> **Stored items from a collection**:
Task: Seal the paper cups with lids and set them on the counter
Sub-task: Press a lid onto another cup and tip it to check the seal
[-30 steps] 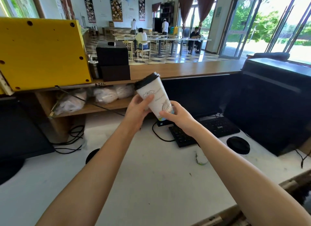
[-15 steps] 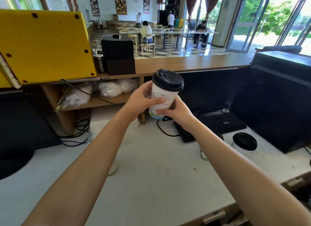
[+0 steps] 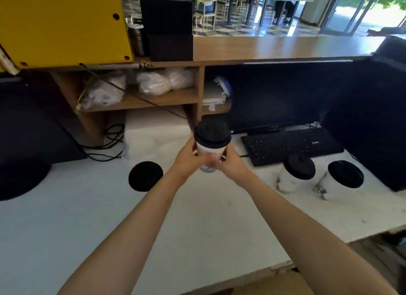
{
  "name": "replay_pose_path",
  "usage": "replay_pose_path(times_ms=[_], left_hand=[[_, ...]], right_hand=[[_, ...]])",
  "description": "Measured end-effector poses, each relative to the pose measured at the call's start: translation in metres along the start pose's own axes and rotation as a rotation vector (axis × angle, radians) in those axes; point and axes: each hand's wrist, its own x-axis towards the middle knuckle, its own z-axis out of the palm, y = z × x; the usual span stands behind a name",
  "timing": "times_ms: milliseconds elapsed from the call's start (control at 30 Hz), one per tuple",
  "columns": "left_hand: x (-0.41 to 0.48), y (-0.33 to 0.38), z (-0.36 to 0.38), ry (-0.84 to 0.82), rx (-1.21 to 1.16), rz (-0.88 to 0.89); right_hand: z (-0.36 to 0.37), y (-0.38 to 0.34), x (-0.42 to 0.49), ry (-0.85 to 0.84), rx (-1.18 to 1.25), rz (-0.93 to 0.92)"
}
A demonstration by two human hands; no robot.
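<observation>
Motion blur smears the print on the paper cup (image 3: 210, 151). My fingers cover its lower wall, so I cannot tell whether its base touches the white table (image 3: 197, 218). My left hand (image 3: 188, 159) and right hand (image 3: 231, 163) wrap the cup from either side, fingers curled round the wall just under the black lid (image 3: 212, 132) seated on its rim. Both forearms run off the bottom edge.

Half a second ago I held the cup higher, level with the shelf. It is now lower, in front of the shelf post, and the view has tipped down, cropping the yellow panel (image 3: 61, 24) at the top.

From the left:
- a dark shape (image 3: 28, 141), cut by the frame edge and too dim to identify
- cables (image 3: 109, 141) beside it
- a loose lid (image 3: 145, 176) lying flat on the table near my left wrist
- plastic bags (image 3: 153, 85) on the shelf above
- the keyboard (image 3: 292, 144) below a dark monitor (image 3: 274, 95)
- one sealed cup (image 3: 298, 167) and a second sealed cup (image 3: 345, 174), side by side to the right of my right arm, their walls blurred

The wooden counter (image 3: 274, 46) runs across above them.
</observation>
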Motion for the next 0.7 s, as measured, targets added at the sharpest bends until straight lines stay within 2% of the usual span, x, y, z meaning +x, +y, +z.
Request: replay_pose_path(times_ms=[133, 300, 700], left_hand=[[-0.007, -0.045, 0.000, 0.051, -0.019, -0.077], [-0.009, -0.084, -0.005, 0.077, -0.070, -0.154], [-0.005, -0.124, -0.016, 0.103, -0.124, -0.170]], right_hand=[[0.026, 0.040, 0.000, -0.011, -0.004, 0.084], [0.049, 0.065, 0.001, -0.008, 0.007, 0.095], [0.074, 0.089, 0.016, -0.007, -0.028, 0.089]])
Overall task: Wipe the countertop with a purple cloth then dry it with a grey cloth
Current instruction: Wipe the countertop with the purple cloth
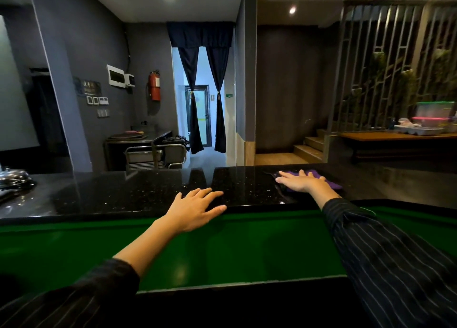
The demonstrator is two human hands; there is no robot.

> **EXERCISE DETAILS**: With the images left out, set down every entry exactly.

> **WRITTEN SOLUTION**:
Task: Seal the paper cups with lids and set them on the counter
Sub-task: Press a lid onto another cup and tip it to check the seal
[-30 steps] 
[-15 steps] 
[+0 steps] 
{
  "name": "replay_pose_path",
  "usage": "replay_pose_path(times_ms=[_], left_hand=[[_, ...]], right_hand=[[_, ...]])",
  "description": "Measured end-effector poses, each relative to the pose measured at the call's start: translation in metres along the start pose's own axes and rotation as a rotation vector (axis × angle, radians) in those axes; point and axes: each hand's wrist, its own x-axis towards the middle knuckle, its own z-axis out of the palm, y = z × x; the usual span stands behind a name",
  "timing": "times_ms: milliseconds elapsed from the call's start (control at 30 Hz), one per tuple",
  "columns": "left_hand: x (-0.41 to 0.48), y (-0.33 to 0.38), z (-0.36 to 0.38), ry (-0.84 to 0.82), rx (-1.21 to 1.16), rz (-0.88 to 0.89); right_hand: z (-0.36 to 0.37), y (-0.38 to 0.34), x (-0.42 to 0.49), ry (-0.85 to 0.84), rx (-1.18 to 1.25), rz (-0.93 to 0.92)"
}
A demonstration by two human hands; no robot.
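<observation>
Motion blur smears the print on the paper cup (image 3: 210, 151). My fingers cover its lower wall, so I cannot tell whether its base touches the white table (image 3: 197, 218). My left hand (image 3: 188, 159) and right hand (image 3: 231, 163) wrap the cup from either side, fingers curled round the wall just under the black lid (image 3: 212, 132) seated on its rim. Both forearms run off the bottom edge.

Half a second ago I held the cup higher, level with the shelf. It is now lower, in front of the shelf post, and the view has tipped down, cropping the yellow panel (image 3: 61, 24) at the top.

From the left:
- a dark shape (image 3: 28, 141), cut by the frame edge and too dim to identify
- cables (image 3: 109, 141) beside it
- a loose lid (image 3: 145, 176) lying flat on the table near my left wrist
- plastic bags (image 3: 153, 85) on the shelf above
- the keyboard (image 3: 292, 144) below a dark monitor (image 3: 274, 95)
- one sealed cup (image 3: 298, 167) and a second sealed cup (image 3: 345, 174), side by side to the right of my right arm, their walls blurred

The wooden counter (image 3: 274, 46) runs across above them.
</observation>
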Motion for the next 0.7 s, as measured, targets added at the sharpest bends until straight lines stay within 2% of the usual span, x, y, z meaning +x, +y, +z.
Request: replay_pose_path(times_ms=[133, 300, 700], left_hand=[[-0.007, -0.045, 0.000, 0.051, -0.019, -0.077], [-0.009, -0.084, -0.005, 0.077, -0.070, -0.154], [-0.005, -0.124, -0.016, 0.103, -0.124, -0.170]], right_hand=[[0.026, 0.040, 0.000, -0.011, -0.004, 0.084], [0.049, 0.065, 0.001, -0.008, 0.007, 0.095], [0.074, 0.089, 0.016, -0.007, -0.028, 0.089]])
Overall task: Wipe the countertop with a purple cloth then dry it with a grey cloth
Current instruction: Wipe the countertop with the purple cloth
The demonstrator is two human hands; there is no robot.

That is the complete output for this exercise.